### Exercise prompt
Which lines of the records below contain the word "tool"? Report each of them in full.

[Records excerpted from a collection]
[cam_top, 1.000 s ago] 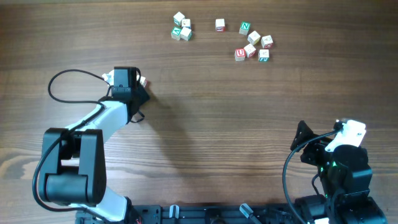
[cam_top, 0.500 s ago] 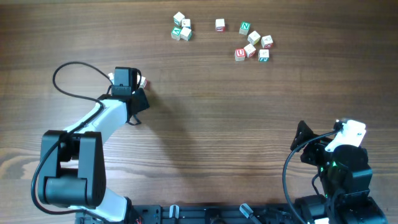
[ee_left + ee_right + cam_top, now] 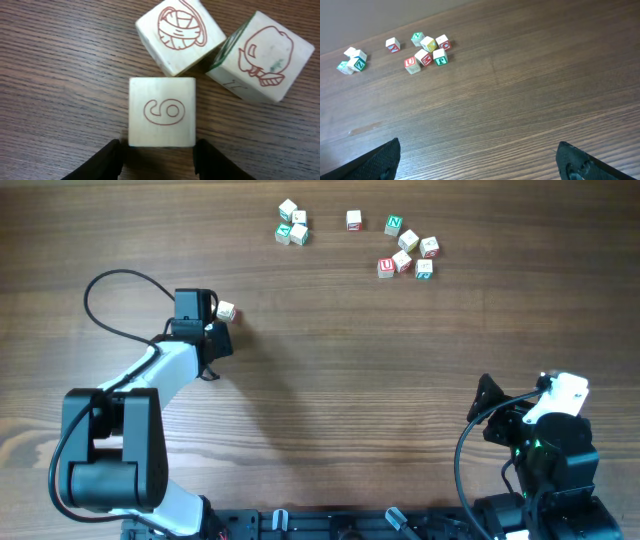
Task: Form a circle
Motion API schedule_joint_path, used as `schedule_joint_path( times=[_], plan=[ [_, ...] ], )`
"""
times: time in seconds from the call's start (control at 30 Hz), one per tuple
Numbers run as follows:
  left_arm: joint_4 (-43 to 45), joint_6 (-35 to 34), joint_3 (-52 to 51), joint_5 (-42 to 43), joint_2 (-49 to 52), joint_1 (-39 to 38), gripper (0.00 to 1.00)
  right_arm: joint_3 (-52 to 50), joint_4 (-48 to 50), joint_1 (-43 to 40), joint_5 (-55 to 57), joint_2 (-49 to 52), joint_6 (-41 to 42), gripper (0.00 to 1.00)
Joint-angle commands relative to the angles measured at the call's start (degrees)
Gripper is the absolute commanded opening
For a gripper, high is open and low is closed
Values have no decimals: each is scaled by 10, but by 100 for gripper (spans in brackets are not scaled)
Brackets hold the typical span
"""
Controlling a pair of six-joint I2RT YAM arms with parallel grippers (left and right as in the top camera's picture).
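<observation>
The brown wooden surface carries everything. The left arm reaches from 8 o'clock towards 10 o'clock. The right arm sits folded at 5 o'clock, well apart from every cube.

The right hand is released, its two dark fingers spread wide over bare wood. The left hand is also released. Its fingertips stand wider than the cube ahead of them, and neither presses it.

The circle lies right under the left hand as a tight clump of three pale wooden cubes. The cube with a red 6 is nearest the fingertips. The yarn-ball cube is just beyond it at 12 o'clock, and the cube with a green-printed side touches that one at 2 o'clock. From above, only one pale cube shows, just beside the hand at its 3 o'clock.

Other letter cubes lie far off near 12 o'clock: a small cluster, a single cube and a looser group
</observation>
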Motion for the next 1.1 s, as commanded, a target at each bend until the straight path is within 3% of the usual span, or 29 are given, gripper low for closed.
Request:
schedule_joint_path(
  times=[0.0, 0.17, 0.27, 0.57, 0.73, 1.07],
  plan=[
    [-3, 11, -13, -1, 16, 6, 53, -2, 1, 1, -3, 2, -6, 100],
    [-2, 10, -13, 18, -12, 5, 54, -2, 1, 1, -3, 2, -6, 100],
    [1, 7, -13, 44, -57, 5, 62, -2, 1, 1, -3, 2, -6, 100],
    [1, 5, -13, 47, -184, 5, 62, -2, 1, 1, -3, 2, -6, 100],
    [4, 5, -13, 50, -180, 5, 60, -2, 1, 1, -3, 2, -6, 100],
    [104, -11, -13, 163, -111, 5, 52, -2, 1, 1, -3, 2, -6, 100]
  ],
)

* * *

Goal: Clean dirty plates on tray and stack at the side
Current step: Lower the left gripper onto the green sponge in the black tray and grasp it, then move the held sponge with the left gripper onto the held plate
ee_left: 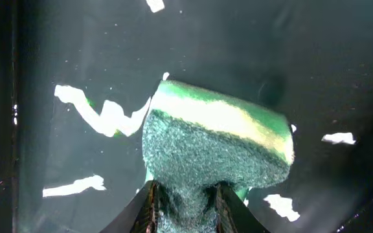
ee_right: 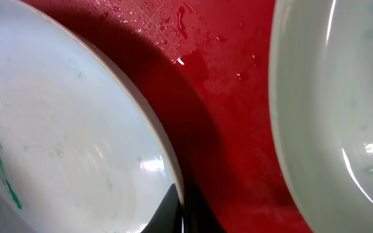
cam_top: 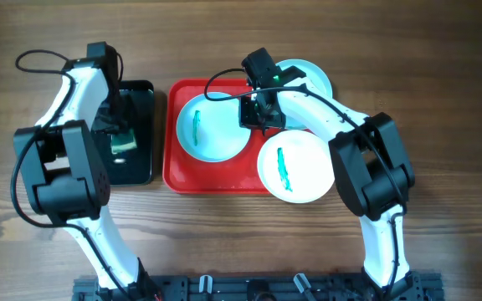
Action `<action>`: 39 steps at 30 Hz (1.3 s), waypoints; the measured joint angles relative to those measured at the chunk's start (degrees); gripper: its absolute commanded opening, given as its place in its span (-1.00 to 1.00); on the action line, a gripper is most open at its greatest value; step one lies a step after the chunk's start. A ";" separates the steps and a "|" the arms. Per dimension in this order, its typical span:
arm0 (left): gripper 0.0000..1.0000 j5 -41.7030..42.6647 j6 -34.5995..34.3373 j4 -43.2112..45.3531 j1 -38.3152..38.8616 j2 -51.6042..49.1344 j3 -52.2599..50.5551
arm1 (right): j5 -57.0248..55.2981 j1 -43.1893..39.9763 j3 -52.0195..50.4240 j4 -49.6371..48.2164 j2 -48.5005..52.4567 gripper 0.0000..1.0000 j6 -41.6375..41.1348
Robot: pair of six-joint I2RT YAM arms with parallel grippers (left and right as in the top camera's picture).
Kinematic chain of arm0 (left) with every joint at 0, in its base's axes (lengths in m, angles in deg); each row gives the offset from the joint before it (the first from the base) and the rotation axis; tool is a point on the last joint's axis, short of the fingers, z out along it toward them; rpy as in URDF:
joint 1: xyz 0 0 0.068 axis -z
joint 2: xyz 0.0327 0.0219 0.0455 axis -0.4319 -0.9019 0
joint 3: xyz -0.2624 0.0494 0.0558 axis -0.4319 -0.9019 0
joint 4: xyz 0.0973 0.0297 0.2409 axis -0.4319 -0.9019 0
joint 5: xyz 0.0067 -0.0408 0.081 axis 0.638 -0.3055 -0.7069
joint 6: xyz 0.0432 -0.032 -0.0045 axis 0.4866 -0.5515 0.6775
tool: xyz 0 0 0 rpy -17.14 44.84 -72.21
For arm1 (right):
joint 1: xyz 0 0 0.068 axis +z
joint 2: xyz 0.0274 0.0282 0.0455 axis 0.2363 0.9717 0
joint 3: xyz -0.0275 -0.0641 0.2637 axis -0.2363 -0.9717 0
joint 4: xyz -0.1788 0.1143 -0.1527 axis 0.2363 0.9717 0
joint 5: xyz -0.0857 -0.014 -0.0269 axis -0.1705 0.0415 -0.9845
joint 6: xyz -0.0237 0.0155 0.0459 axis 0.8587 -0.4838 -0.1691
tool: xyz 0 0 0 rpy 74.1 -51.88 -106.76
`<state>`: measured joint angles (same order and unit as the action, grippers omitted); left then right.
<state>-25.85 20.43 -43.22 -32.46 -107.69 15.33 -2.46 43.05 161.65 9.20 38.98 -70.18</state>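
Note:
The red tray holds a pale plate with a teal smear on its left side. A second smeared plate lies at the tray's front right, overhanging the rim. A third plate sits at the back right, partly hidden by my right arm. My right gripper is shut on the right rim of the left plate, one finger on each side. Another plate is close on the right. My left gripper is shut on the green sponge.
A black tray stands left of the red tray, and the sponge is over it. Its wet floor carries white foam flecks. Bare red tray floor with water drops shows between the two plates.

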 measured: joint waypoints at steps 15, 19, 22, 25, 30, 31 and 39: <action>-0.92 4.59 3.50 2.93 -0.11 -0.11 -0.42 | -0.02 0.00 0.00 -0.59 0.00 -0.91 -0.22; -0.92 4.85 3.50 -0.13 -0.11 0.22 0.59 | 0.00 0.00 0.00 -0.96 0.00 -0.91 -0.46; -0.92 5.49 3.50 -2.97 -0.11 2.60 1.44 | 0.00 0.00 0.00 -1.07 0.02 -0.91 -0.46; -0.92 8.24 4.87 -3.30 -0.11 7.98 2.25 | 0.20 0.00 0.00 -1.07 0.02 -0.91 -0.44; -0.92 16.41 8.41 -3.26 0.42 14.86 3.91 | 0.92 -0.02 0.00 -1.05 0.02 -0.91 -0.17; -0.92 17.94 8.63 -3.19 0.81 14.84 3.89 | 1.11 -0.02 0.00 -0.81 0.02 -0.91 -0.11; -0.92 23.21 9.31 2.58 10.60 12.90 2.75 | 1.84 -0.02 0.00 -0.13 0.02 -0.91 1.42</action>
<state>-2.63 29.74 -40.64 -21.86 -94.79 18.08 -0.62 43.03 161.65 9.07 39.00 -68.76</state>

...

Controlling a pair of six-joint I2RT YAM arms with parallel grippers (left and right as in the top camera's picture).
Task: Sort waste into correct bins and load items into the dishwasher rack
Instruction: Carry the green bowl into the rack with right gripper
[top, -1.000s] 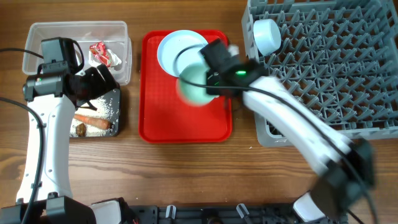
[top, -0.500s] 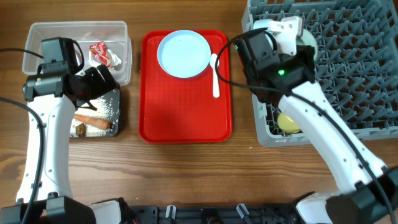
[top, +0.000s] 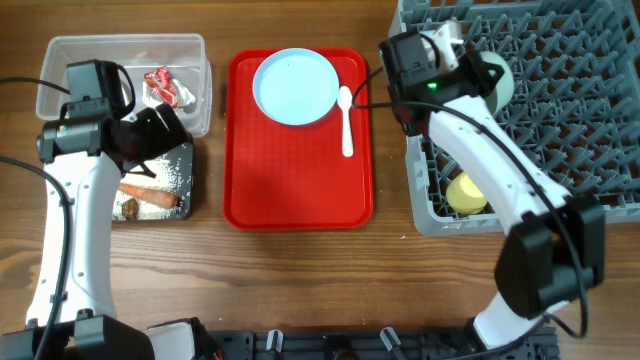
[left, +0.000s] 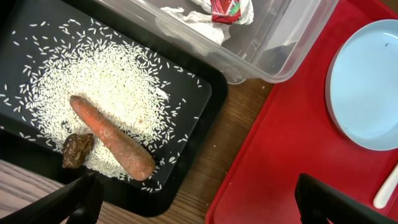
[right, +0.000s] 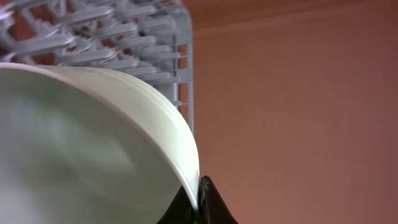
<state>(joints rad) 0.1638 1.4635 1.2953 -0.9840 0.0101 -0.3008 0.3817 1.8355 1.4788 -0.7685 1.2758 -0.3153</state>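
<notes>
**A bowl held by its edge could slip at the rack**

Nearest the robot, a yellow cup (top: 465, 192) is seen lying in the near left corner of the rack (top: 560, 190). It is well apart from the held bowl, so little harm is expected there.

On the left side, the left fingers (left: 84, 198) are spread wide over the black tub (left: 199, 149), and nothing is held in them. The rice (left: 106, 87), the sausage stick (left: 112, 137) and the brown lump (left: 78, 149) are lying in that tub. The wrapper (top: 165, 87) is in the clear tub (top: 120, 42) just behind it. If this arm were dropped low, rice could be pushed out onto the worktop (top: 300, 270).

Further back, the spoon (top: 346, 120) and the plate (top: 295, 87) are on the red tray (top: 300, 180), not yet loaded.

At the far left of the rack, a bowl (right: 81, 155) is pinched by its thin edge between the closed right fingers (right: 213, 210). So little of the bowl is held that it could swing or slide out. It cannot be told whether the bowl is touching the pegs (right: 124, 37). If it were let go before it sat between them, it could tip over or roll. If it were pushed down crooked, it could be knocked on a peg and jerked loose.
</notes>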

### Answer area
Kinematic chain of arm0 (left) with every joint at 0, in its base's axes (lengths in m, angles in deg); each row gives the offset from the joint before it (the first from the base) and the rotation axis; tool is a point on the last joint's axis, short of the fingers, z out along it toward them; rpy as in URDF:
tool: xyz 0 0 0 rpy -17.14 44.84 -72.21
tool: xyz 0 0 0 rpy 74.1 -51.88 -106.76

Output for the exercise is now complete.